In fact, digital tools and software can make learning Chinese more accessible, easier and more relevant by doing away with the focus on memory work, claims Dr David Moser, academic director at CET Chinese Studies at Beijing Capital Normal University.
The 58-year-old, who holds a PhD in Chinese Studies from the University of Michigan, Ann Arbor in the United States, is in Singapore to talk about how digital tools like dictionary apps and speech-to-text software can aid in learning Chinese at a public seminar today.
Titled New Digital Revolution in Learning Mandarin, it is held at the Raffles City Convention Centre in conjunction with the Speak Mandarin Campaign’s 35th anniversary.
Dr Moser thinks that people can learn better if they outsource the memorisation and rote learning of Chinese characters to electronic dictionaries and apps.
An example of such an app is Pleco, a Chinese- English dictionary which offers features such as pronunciation guides and handwriting recognition.
These apps “lower the threshold of getting into the text”, says Dr Moser. Doing so, he says, will lead to more exposure to written Chinese, and over time, learners can begin to get a better sense of the language.

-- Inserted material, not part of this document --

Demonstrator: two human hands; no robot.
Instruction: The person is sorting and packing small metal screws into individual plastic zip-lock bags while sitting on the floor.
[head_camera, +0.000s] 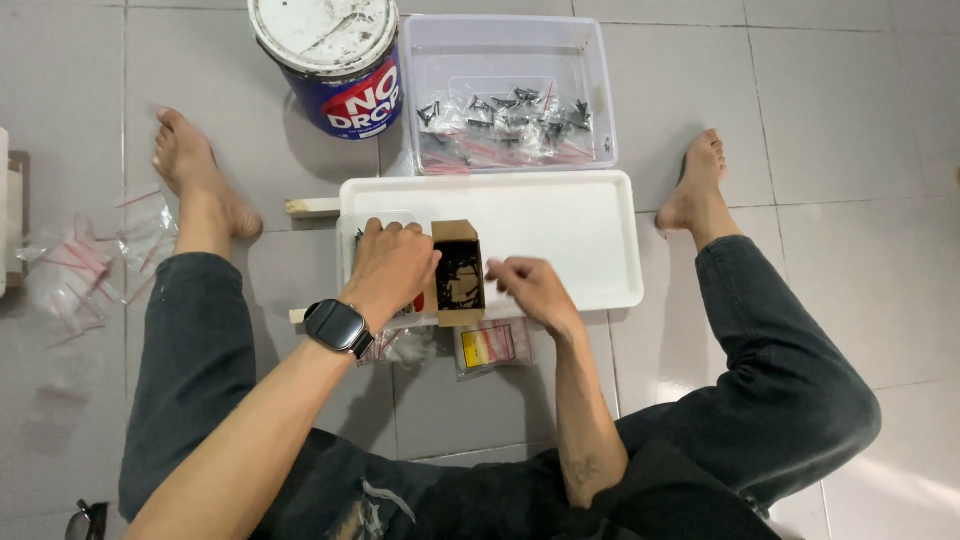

He is aware that what he is proposing – doing away with memorisation of characters – could be controversial.
“People will be less able to write thousands and thousands of characters by hand, because they don’t need to,” he says. “I don’t find that a problem, but purists might.
“It’s like when we started using calculators to do logarithms. The purists said: ‘But then high school kids will lose the ability to calculate logarithms!’ Yes they will, and they did.
“But arithmetic goes on, mathematics is still done, and we still use logarithms – we just don’t have to do it by hand.
“We will still speak Chinese, we will still read it, write it – we just don’t do it by hand,” says Dr Moser.